In the world of the NFL, there is almost no bigger rivalry than the one that exists between Tom Brady and Peyton Manning. They are two first ballot Hall of Famers, in the same generation. These two spark a constant debate as to the greatest quarterback of our time, and sometimes, the greatest to ever play the game. Both men have pursued excellence in the course of their careers but in much different ways. Why has this pursuit of excellence by these men sparked such competitiveness? Based off of this pursuit and sense of competition, which one truly is better?
Peyton is renowned for his ability to cold read a defense at the line of scrimmage and for how accountable he holds himself and his teammates. Peyton also holds multiple records for quarterbacks, such as being the all time leader in passing touchdowns with 515 and counting or being NFL MVP five seasons. He is widely considered a player-coach, although coach-player may be more accurate. This level of excellence that Peyton has achieved is incredible but, it stems from his high work ethic and level of preparation. Peyton’s level of preparation has its roots back to when he was a freshmen at Tennessee, when according to the coach there at the time, Joe Harrington, Peyton asked for the film of every game that UCLA, Tennessee’s season opener that year, played the year before. That is extraordinary. Who watches the film on every single game an opponent played the year before? Peyton Manning, that’s who. This level of preparation seems like it would get old over the years, but not so for Peyton. Most of his teammates will tell you he prepares even more now than ever. Peyton’s work ethic is the highest standard in the pros today. After 15 seasons, he is still up at ten o’clock at night practicing audibles, calls, and signals with his receivers in the hotel. That is a whole other level of getting prepared for a game. All of this preparation is a key component to Peyton’s record setting performances, his ability to read defenses, and his overall greatness and excellence. Following the Broncos loss in Super Bowl XLVIII, teammates spoke to how in the offseason during film study Peyton was the first to own up to his mistakes, not just for the Super Bowl game, but the entire season. How can you hold yourself that accountable, and have the competitive nature to recognize and admit your shortcomings – few that they are- and improve your game from your mistakes? Actually how many guys are willing to do those things? Peyton is, and Tom Brady is.

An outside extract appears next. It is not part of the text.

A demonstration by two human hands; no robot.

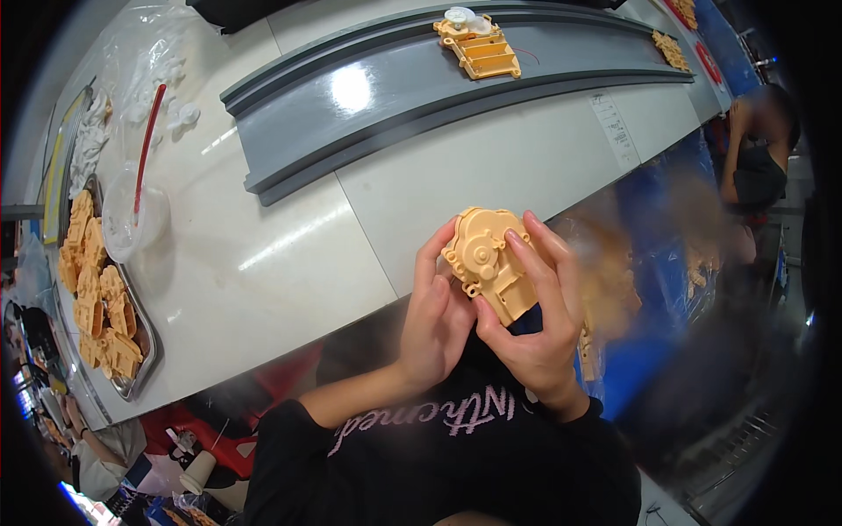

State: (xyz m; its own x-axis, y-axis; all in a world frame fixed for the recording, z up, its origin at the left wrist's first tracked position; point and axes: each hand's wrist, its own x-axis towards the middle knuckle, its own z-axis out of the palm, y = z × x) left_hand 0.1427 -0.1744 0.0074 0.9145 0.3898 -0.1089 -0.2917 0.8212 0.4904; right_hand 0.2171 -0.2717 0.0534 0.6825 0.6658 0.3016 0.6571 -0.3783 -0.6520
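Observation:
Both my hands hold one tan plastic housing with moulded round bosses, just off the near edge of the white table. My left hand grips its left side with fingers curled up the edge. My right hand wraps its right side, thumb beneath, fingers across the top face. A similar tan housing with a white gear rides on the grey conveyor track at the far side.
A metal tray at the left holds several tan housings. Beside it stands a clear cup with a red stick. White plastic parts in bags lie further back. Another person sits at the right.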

Tom Brady’s excellence and greatness don’t come from the same things as Peyton. Instead, Brady’s excellence stems mostly from the man’s connection to his teammates, confidence, and unmatched competitive nature. Brady enjoys a tremendous connection to his teammates that comes from the fact that, for all of his greatness and three Super Bowls with one NFL MVP, he is still just another player, not a player-coach like Peyton. Brady gets fired up and excited for his teammates accomplishments. An example is how he sprinted the length of the field to congratulate a teammate on a punt return touchdown. Brady is just another one of the guys, which is something that adds on to his excellence by making his teammates love him, and want to play with him. Brady’s confidence was apparent when the Patriots drafted him. As a rookie, and a sixth round draft pick at that, he had the temerity to walk up to the team owner Robert Kraft, and tell him, “I’m the best decision this organization has ever made.” Having that sheer amount of confidence is just insane. That type of confidence instills confidence in others, and that confidence is a characteristic that makes Brady excellent. The final thing that makes Brady truly excellent and great is the man has the most competitive nature that you will ever see. He hates losing at anything, no matter how trivial. There is a story from one of his former linemen, about a beer chugging contest between the linemen that Brady decided to compete in. Brady won this contest, and proceeded to slam his cup down like he’d just scored a touchdown. Oh, and he paid the tab for his linemen. This competitive nature just goes to further the connection he builds between his teammates and himself. He makes them want to play for him. This is ultimately what makes Tom Brady so excellent and great.
Ultimately this sense of excellence and competition relates to Dunning’s work Dynamics of Modern Sport. This sense of competition between these two athletes and their pursuit of excellence, speaks to Dunning’s thought that our sports as a society are getting farther and farther from amateurism, and more and more competitive. I mean, before these two, there was never really such a comparison between two players of the same era. People would compare guys like Favre and Montana, or even Marino and Montana, but never on the scale that the Brady and Manning rivalry has come to. These two are used as the measuring stick for how good someone actually is these days.
If I had to pick one, the one who is more excellent and the greater competitor, my choice would be Tom Brady. Every single time. And that’s with no disrespect to Peyton. But the two have played against each other in sixteen regular season games and Brady has won eleven to Peyton’s five. Head to head, Brady has consistently won. But past that, Brady just has that something that causes other players to want to play for him. And that, in the NFL, is true excellence in my opinion.